EXERCISE REQUIREMENTS:
Restate all of the following data exactly, keeping any images out of the copy.
::::::
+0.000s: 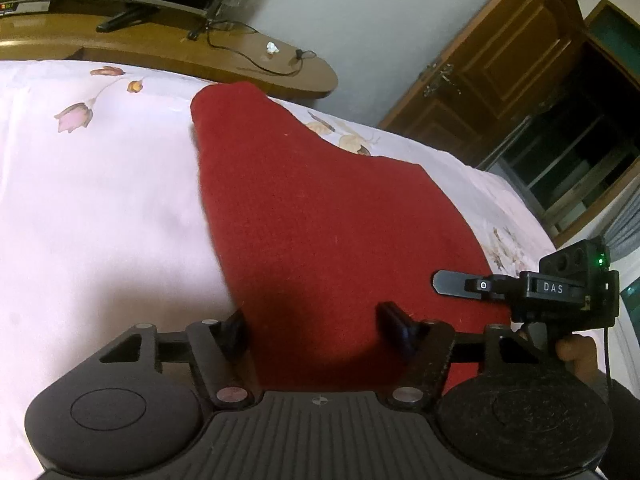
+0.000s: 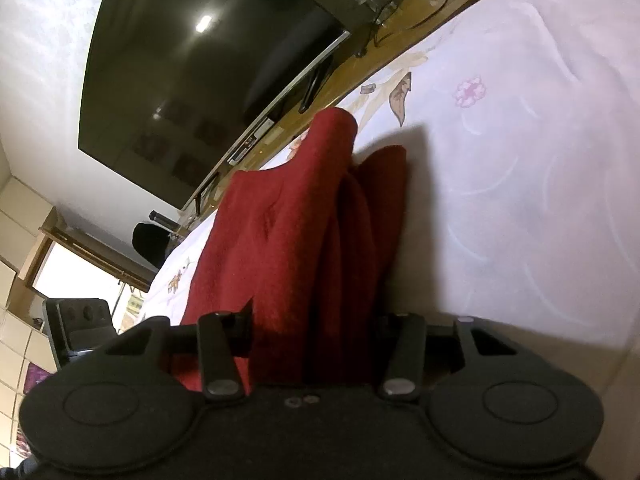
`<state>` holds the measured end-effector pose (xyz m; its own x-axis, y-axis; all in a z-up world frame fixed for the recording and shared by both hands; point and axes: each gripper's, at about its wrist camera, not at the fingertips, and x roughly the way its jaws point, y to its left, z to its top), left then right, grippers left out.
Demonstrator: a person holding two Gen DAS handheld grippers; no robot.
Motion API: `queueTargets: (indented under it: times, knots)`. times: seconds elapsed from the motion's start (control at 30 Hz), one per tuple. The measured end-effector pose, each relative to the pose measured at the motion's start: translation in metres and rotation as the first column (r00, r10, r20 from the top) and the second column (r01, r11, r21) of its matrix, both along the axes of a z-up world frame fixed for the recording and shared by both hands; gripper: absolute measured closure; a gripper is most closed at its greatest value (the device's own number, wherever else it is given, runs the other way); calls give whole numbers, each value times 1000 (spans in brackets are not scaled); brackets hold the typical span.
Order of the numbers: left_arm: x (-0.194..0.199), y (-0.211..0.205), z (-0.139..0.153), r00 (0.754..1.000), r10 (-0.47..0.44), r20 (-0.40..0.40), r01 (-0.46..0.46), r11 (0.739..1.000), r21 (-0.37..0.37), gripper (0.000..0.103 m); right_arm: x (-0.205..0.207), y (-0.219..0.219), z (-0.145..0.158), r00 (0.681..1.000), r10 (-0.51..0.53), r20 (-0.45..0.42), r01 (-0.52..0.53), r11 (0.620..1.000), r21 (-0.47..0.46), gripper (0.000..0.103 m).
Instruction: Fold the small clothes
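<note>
Right at the lens in both wrist views, red cloth fills the gap between my fingers. My left gripper (image 1: pixel 312 326) stands with its fingers spread astride the near hem of the red garment (image 1: pixel 320 216); I cannot tell whether the pads actually press the fabric. My right gripper (image 2: pixel 316 332) has cloth bunched between its fingers, which stand part-way apart, and it looks like a pinch on the gathered edge, though the contact itself is hidden.

That garment lies on the pink floral bedsheet (image 1: pixel 100 200), spread flat on the left side and rucked into upright folds on the right. Its long axis runs away from me, tapering to a narrow end that points toward the wooden TV bench (image 1: pixel 240 60).

I judge this as the grasp stage before 1 fold: both near corners being taken. Next I need firm pinches on both sides, then an even lift carrying the near edge toward the far end.
</note>
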<state>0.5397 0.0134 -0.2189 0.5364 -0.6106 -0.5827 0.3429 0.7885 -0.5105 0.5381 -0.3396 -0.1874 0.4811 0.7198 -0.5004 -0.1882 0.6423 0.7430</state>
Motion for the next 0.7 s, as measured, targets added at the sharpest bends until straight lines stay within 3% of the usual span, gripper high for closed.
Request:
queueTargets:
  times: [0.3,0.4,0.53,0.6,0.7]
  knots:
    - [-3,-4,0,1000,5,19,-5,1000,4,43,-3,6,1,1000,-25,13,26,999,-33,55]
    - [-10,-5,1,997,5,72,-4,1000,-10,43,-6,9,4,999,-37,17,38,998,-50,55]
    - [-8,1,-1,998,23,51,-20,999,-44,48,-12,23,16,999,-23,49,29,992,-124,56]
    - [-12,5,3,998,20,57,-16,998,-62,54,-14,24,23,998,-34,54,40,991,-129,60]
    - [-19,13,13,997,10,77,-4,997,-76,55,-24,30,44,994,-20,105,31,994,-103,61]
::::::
COMPLETED TASK:
+0.000s: 
+0.000s: 
`<state>` holds the measured end-effector pose (xyz m; its own x-axis, y-axis; all in a z-up world frame fixed for the recording and shared by both hands; point and axes: each gripper's, at about its wrist camera, not at the fingertips, and x roughly the way its jaws point, y to its left, z to its top), left then right, grippers left out.
Demonstrator: a person holding two Gen DAS handheld grippers; no robot.
Motion API: `queueTargets: (indented under it: times, knots)`. times: seconds elapsed from the motion's start (control at 30 Hz), one per tuple. The measured end-effector pose, each relative to the pose measured at the motion's start: translation in metres and rotation as the first column (r00, r10, r20 from the top) and the second column (r01, r11, r21) of its matrix, both along the axes of a z-up world frame fixed for the recording and shared by both hands; gripper: absolute measured closure; a gripper is most closed at its greatest value (the device's own number, wherever else it is given, runs the other way); calls give whole numbers, each value times 1000 (spans in brackets are not scaled); brackets hold the typical span.
Order of the numbers: left_arm: x (-0.194..0.199), y (-0.211..0.205), z (-0.139..0.153), r00 (0.754..1.000), r10 (-0.47..0.44), r20 (-0.40..0.40), r01 (-0.46..0.46), r11 (0.739..1.000), r21 (-0.37..0.37), gripper (0.000..0.103 m); right_arm: x (-0.205..0.207), y (-0.219..0.219), z (-0.145..0.158), r00 (0.681..1.000), r10 (-0.51..0.53), r20 (-0.45..0.42), r01 (-0.52..0.53), r11 (0.620..1.000), r21 (-0.47..0.46), gripper (0.000..0.103 m).
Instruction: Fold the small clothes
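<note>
Right at the lens in both wrist views, red cloth fills the gap between my fingers. My left gripper (image 1: pixel 312 326) stands with its fingers spread astride the near hem of the red garment (image 1: pixel 320 216); I cannot tell whether the pads actually press the fabric. My right gripper (image 2: pixel 316 332) has cloth bunched between its fingers, which stand part-way apart, and it looks like a pinch on the gathered edge, though the contact itself is hidden.

That garment lies on the pink floral bedsheet (image 1: pixel 100 200), spread flat on the left side and rucked into upright folds on the right. Its long axis runs away from me, tapering to a narrow end that points toward the wooden TV bench (image 1: pixel 240 60).

I judge this as the grasp stage before 1 fold: both near corners being taken. Next I need firm pinches on both sides, then an even lift carrying the near edge toward the far end.
</note>
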<state>0.5397 0.0134 -0.2189 0.5364 -0.6106 -0.5827 0.3429 0.7885 -0.5105 0.5381 -0.3396 -0.1874 0.4811 0.7198 -0.5004 -0.1882 0.6423 0.7430</state>
Motion for the next 0.7 s, as measured, targets added at the sharpest bends until straight lines stay within 3% of the usual span, gripper high for closed.
Request:
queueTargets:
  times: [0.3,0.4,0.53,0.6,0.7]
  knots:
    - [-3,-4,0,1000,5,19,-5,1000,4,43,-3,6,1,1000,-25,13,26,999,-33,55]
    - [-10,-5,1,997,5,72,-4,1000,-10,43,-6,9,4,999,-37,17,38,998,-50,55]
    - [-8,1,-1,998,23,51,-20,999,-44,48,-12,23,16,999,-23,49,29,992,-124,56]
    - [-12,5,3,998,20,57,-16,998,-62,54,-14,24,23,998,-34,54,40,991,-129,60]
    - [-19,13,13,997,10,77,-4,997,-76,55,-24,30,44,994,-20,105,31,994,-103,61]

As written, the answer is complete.